FeatureSpark SupportNotes
SQL INSERT INTO✔️ All versionsRequires spark.sql.storeAssignmentPolicy=ANSI
SQL MERGE INTO✔️ All versionsRequires Iceberg Spark extensions
SQL INSERT OVERWRITE✔️ All versionsRequires ANSI assignment policy
SQL DELETE FROM✔️ All versionsRow-level deletes require extensions
SQL UPDATE✔️ All versionsRequires Iceberg Spark extensions
DataFrame writes✔️ All versionsDataFrameWriterV2 recommended
DataFrame CTAS/RTAS✔️ All versionsRequires DSv2 API
DataFrame MERGE✔️ Spark 4.0+Requires DSv2 API

Writing with SQL

INSERT INTO

Append new data to a table:
INSERT INTO prod.db.table 
VALUES (1, 'a'), (2, 'b');

MERGE INTO

Perform upserts and conditional updates:
MERGE INTO prod.db.target t
USING (SELECT * FROM updates) s
ON t.id = s.id
WHEN MATCHED THEN UPDATE SET t.data = s.data
WHEN NOT MATCHED THEN INSERT *;
MERGE INTO is recommended over INSERT OVERWRITE because Iceberg only replaces affected data files, and dynamic overwrite behavior can change if partitioning changes.
Only one source record can update any target row.
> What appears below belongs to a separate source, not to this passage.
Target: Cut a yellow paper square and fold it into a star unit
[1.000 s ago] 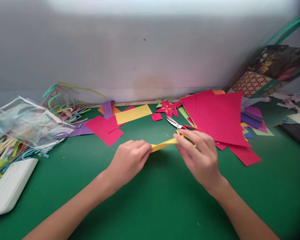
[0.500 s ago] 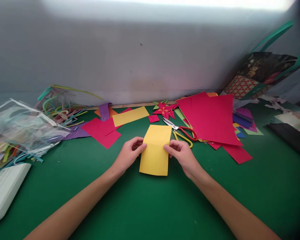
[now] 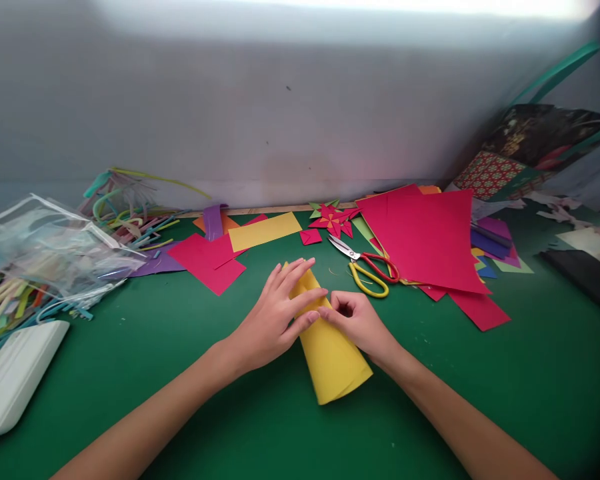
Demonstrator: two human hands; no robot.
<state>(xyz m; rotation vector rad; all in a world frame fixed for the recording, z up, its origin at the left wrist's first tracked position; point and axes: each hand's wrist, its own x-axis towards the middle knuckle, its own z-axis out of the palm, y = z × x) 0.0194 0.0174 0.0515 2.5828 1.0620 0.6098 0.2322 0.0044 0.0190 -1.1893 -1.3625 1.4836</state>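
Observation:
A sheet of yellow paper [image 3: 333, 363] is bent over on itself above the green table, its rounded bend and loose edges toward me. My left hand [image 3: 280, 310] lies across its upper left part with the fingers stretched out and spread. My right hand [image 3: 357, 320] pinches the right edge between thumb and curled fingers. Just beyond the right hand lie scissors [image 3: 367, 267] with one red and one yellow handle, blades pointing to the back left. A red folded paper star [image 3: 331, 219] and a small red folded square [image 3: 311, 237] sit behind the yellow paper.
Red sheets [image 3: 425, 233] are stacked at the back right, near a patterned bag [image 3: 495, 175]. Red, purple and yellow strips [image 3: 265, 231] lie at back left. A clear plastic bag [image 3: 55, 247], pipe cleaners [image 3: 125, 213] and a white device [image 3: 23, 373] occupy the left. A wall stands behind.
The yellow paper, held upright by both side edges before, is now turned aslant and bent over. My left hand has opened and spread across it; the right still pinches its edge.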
Multiple matches will cause an error.

Snapshot Summary (Spark 4.1+)

MERGE INTO operations provide detailed metrics in snapshot summaries:
MetricDescription
spark.merge-into.num-target-rows-copiedRows copied without modification
spark.merge-into.num-target-rows-deletedRows deleted
spark.merge-into.num-target-rows-updatedRows updated
spark.merge-into.num-target-rows-insertedRows inserted
spark.merge-into.num-target-rows-matched-updatedRows updated by MATCHED clause
spark.merge-into.num-target-rows-not-matched-by-source-deletedRows deleted by NOT MATCHED BY SOURCE

INSERT OVERWRITE

Replace table or partition data:
-- Set dynamic mode (recommended)
SET spark.sql.sources.partitionOverwriteMode=dynamic;

INSERT OVERWRITE prod.my_app.logs
SELECT uuid, first(level), first(ts), first(message)
FROM prod.my_app.logs
WHERE cast(ts as date) = '2020-07-01'
GROUP BY uuid;
Dynamic overwrite mode is recommended for Iceberg tables. Static mode requires a PARTITION clause that can only reference table columns, not hidden partitions.

DELETE FROM

Remove rows matching a filter:
DELETE FROM prod.db.table
WHERE ts >= '2020-05-01' AND ts < '2020-06-01';
If the filter matches entire partitions, Iceberg performs a metadata-only delete. Otherwise, only affected data files are rewritten.

UPDATE

Update rows matching a filter:
UPDATE prod.db.table
SET c1 = 'update_c1', c2 = 'update_c2'
WHERE ts >= '2020-05-01' AND ts < '2020-06-01';

Writing to Branches

Write to specific branches for Write-Audit-Publish (WAP) workflows:
INSERT INTO prod.db.table.branch_audit 
VALUES (1, 'a'), (2, 'b');
The branch must exist before writing. Use CREATE BRANCH to create branches.

Writing with DataFrames

The DataFrameWriterV2 API is recommended for DataFrame writes:

Appending Data

val data: DataFrame = ...
data.writeTo("prod.db.table").append()

Overwriting Data

val data: DataFrame = ...
data.writeTo("prod.db.table").overwritePartitions()

Creating Tables

val data: DataFrame = ...
data.writeTo("prod.db.table").create()

Merging Data (Spark 4.0+)

val source: DataFrame = ...
source.mergeInto("target", $"source.id" === $"target.id")
    .whenMatched($"target.id" === 1)
    .updateAll()
    .whenMatched($"target.id" === 2)
    .delete()
    .whenNotMatched()
    .insertAll()
    .whenNotMatchedBySource($"target.id" === 3)
    .update(Map("status" -> lit("invalid")))
    .merge()

Writing to Branches

val data: DataFrame = ...
data.writeTo("prod.db.table.branch_audit").append()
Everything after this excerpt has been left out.